UNITED STATES of America, Plaintiff–Appellee v. Patrick Brown THUNDER, Defendant–Appellant.

No. 13–1657.

Decided: March 12, 2014

Before GRUENDER, BRIGHT, and MELLOY, Circuit Judges. Dana L. Hanna, argued, Rapid City, SD, for appellant. Mikal Gene Hanson, AUSA, argued, Pierre, SD, for appellee.

Following a jury trial, Patrick Brown Thunder was convicted of two counts of a four-count indictment: sexual abuse of a minor (A.C.), a violation of 18 U.S.C. §§ 2243(a) and 1153(a), and sexual abuse of a person incapable of consenting (H.C.), a violation of 18 U.S.C. §§ 2242(2) and 1153(a). The district court1 sentenced him to concurrent 180– and 240–month terms of imprisonment. For the reasons described below, we affirm.

I. Background

On March 28, 2008, three minor girls, A.C., H.C., and T.C., consumed a liter of whiskey at A.C.'s home. Brown Thunder, who was 26 years old at the time, joined the girls. Shortly before A.C.'s mother was due to arrive at the residence, Brown Thunder drove away with H.C. By this time, the alcohol had caused H.C. to experience difficulty walking and speaking. Shortly thereafter, H.C.'s mother, Fawn High Bear, realized her daughter was not at home and called A.C .'s house. She spoke with T.C., who said that H.C. “went off walking alone.” T.C. told A.C. about her conversation with High Bear. A.C. then visited High Bear and told her the truth—that Brown Thunder had driven away with her daughter.

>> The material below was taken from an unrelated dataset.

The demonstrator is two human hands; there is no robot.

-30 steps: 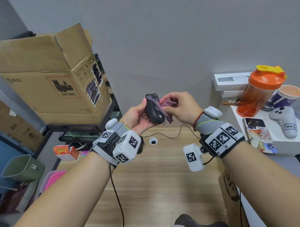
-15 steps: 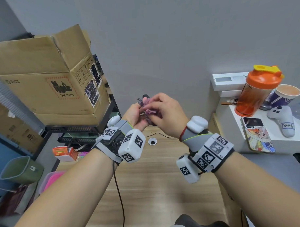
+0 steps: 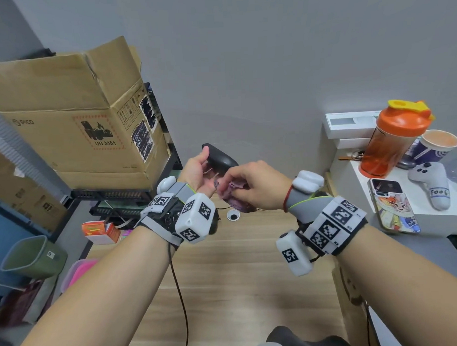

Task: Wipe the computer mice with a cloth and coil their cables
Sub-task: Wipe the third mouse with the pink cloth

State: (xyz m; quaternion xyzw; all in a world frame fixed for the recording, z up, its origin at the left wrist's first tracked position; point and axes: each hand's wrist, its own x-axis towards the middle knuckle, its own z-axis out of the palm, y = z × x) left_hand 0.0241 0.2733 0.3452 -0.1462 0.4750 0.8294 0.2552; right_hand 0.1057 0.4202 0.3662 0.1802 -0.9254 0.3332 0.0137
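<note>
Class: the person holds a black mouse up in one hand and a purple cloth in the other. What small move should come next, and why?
Probably bring the purple cloth, pinched in the right hand, back up onto the black mouse. The left hand holds the mouse raised and the cloth sits just below it.

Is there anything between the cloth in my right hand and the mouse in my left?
Nothing visible. The right hand pinches the cloth just below the mouse, which the left hand grips above the desk. Whether cloth and mouse touch can't be told.
</note>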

High Bear drove to the house of Brown Thunder's mother, where she identified Brown Thunder in his car. She parked behind his vehicle and yelled out, “My daughter—I want my daughter out of there.” Looking in the vehicle's window, she identified her daughter passed out on the reclined front passenger seat. She pounded on the window and pulled the locked door handle—all to no avail. Boxed in by High Bear's car behind him, Brown Thunder sped off through the backyard and escaped with H.C. High Bear notified the authorities.

Several hours later, H.C. knocked on Kelly Speker's front door, and his girlfriend, Alyssa Knight, answered. Knight called H.C.'s aunt, Jennifer Brown Wolf, to report H.C.'s appearance at Speker's residence. Knight waited outside with H.C. until Brown Wolf arrived. H.C. was unable to remember what had happened to her. When Brown Wolf arrived, she observed that H.C.'s hair was disheveled, her makeup was smeared, and her shirt and pants were stained with blood. H.C. also was missing a shoe. After meeting with High Bear, they called an ambulance to take H.C. to the local hospital. Unable to receive care there, High Bear drove H.C. to the hospital in Pierre, South Dakota.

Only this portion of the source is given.